When Do I Replace My Air Conditioner?
Sometimes, life moves incredibly fast. You could have sworn you just bought your air conditioner. But lately, it doesn’t seem to be working so well. You check the box and are shocked to find out you’ve had it for a decade. Where did the time go?
The shelf life for a well-maintained central air system is typically 10 to 15 years. We emphasize “well-maintained.” Replacing your filter monthly and seasonal maintenance is crucial for a long-lasting air conditioner.
Before shopping for a new unit, let your Gagles Heating specialist perform an honest assessment to see whether AC replacement or repair would be more cost-effective. That way, you’re guaranteed the maximum mileage from your current one.
If you decide it’s time to upgrade to a new cooling system—you’re in luck. Air conditioners have become much more efficient in the past five years, thanks to new industry advances and stricter energy standards. Replacing your decade-old unit could save you up to 50 percent on your monthly utility bill, according to an analysis by the US Department of Energy (DOE). We’re proud to bring the latest and greatest technology to Oregon homes and businesses.
We know finding the right HVAC technology for your household is no light decision. Whether it’s a new cooling system, heat pump, or furnace, Gagles Heating strives to make the process simple, transparent, and friendly. Call us today for a free consultation—we want to help you find a product that suits your home perfectly.

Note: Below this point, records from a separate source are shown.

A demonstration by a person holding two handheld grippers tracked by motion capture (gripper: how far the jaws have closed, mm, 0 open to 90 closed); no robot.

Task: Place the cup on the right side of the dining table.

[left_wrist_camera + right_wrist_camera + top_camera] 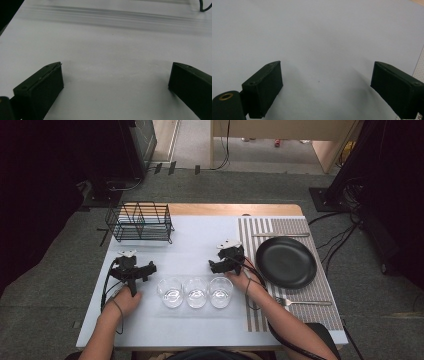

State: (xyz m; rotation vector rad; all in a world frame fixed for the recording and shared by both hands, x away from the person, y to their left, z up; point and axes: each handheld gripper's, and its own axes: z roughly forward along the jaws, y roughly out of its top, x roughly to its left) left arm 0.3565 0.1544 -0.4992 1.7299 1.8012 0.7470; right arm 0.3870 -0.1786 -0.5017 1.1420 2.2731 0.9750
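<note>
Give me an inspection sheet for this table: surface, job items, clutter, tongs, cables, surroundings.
Surface: white table, striped mat on its right part.
Job items: three clear glasses in a row near the front edge, left glass, middle glass, right glass; all upright, none held.
Clutter: wire rack at back left; black plate on the mat; fork in front of the plate; another utensil behind it.
Tongs: left tongs open over bare table; right tongs open over bare table.
Cables: a cable trails from the left tongs; another from the right.
Surroundings: grey carpet, dark equipment on both sides.
</note>
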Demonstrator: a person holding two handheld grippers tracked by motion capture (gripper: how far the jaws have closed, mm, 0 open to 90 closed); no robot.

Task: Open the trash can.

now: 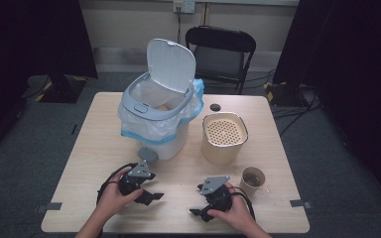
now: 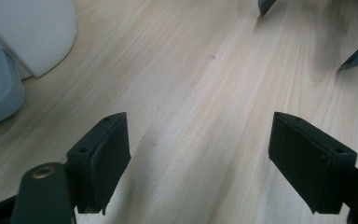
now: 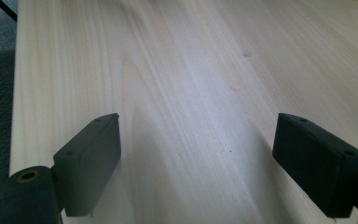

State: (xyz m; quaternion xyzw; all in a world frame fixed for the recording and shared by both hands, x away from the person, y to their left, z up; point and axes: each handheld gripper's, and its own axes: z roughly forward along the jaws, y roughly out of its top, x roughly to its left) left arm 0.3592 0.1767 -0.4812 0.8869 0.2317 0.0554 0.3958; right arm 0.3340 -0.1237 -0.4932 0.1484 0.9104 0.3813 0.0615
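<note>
high view: left gripper [image 1: 149, 194] and right gripper [image 1: 202, 206] sit low on table [image 1: 278, 148], jaws wide apart, holding nothing. bin [image 1: 156, 116] at 12 o'clock of left gripper, lid up.

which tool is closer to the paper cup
Right. The right tool lies on the table just left of the paper cup, near the front edge. The left tool sits farther left, in front of the bin, with the right tool between it and the cup.
</note>
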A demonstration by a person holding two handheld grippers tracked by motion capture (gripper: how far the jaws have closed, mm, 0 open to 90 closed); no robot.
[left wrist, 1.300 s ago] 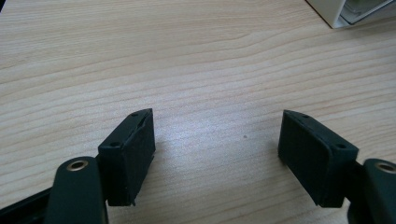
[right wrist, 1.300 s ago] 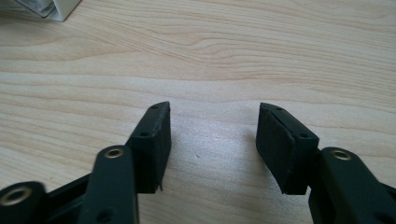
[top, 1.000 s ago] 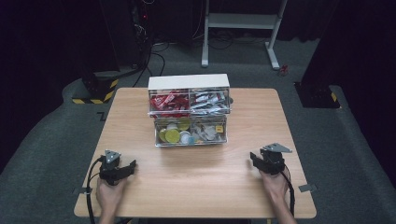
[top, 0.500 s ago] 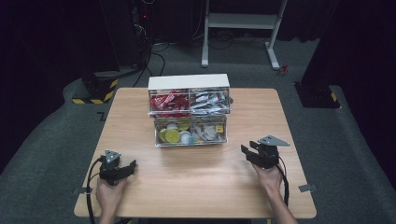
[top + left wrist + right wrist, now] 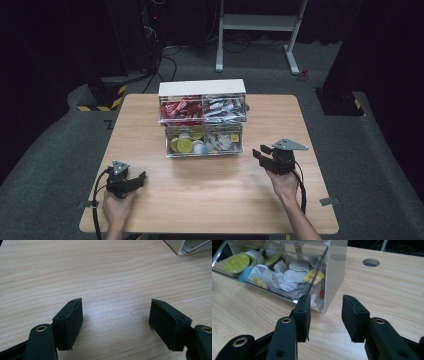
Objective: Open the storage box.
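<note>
A white drawer box (image 5: 202, 89) stands mid-table, with red packets in its upper left drawer and silver ones in the upper right. Its clear lower drawer (image 5: 204, 143) sticks out toward me, holding yellow-lidded cups and white sachets (image 5: 294, 277). My right gripper (image 5: 258, 153) hovers open and empty just right of that drawer's front corner; in the right gripper view the right gripper (image 5: 325, 312) has the box's white side wall (image 5: 335, 272) just beyond its jaws. My left gripper (image 5: 141, 179) rests near the front left, and the left gripper (image 5: 116, 317) is open over bare wood.
The wooden table (image 5: 210, 200) has free room in front of the box and between the hands. A round cable hole (image 5: 371, 262) lies behind the box's right side. A box corner (image 5: 180, 243) shows far off in the left gripper view.
My right gripper has moved left and forward, closer to the lower drawer's right corner. The left gripper has stayed put.
</note>
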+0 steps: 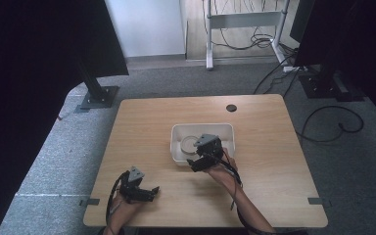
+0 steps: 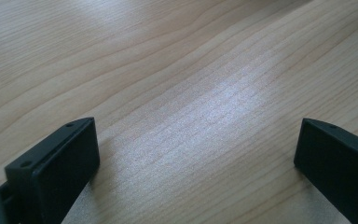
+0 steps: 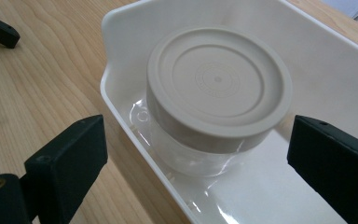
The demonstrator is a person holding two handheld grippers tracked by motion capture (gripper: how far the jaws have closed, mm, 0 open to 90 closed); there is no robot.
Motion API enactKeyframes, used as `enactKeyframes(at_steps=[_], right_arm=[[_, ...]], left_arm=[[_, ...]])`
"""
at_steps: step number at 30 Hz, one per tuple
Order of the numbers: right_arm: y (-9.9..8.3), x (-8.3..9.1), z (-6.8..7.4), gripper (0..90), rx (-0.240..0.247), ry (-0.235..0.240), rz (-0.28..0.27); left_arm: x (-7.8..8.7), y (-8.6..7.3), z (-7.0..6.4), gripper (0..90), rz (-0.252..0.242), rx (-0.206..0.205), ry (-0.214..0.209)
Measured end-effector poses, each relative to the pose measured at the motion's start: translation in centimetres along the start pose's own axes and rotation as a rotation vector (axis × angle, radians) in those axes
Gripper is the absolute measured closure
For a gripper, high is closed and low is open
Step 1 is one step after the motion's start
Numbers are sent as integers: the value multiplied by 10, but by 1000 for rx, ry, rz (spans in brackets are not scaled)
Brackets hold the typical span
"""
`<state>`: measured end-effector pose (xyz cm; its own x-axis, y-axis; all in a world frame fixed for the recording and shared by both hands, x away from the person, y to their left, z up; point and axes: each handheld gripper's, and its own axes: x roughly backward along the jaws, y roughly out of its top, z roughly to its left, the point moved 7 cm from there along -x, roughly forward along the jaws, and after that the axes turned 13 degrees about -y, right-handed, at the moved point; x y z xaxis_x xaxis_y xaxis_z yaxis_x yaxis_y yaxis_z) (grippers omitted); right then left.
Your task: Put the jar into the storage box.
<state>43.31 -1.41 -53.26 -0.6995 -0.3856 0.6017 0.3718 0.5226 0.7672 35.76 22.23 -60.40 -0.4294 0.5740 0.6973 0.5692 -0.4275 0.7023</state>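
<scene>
Black left tongs [image 1: 149, 192], black right tongs [image 1: 199, 164]; grey three-cornered top plates, trailing black cables, blocky screw-holed jaws

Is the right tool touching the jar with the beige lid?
Apart. In the right gripper view, the open right tool flanks the clear jar with the beige lid, with gaps showing.

A light wooden rectangular table [image 1: 142, 122] with rounded corners (a dark round cable hole [image 1: 231, 107] near its far edge) carries a white rectangular plastic bin [image 1: 227, 131] near its middle.
</scene>
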Motion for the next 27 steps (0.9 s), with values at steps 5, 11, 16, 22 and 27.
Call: enactKeyframes(at_steps=[5,11,16,22,27], right_arm=[[-2,4,-2,44,-6,3,-8],[-3,9,-4,45,-3,2,-15],[-5,13,-7,45,-3,0,-17],[-11,17,-11,46,1,-7,-13],[-15,22,-14,47,-7,-7,-13]], left_arm=[[0,0,0,0,0,1,0],[0,0,0,0,0,-1,1],[0,0,0,0,0,-1,1],[0,0,0,0,-3,1,1],[0,0,0,0,0,-1,1]])
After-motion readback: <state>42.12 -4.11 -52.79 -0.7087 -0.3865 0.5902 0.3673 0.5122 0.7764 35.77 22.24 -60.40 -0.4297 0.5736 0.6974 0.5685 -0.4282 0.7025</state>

Four Signs Your AC Needs Replacement
- Higher Electric Bills
You’ve been extra careful to shut off the lights when you’re not using them—what gives? Unfortunately, it could be your AC. As an air conditioner’s internal components age, they begin to slow down. Key parts like the evaporator coils and blower may be failing and using up more electricity as a result.
- Inconsistent Cooling
Do some rooms feel still warm, no matter how many times you tweak the thermostat? Sometimes, old systems have weaker cooling power, leaving hot patches in some areas of your home. This could also indicate a problem with your air ducts, so be sure to have a specialist check it out.
- Humidity Problems
On a humid Oregon day, the evaporator removes moisture from the air in your home, converting it to water. In addition to making your living space more comfortable, it improves indoor air quality (IAQ). However, a failing AC may provide inadequate humidity control. This opens the door to mildew and mold growth. It can also harm wood surfaces.
- Frequent Repairs
Have you had multiple repairs performed in one year? Constant repair costs can add up quickly and may cost more than replacement in the long run. If your unit is older and needs frequent fixing, a new system may be more cost-effective.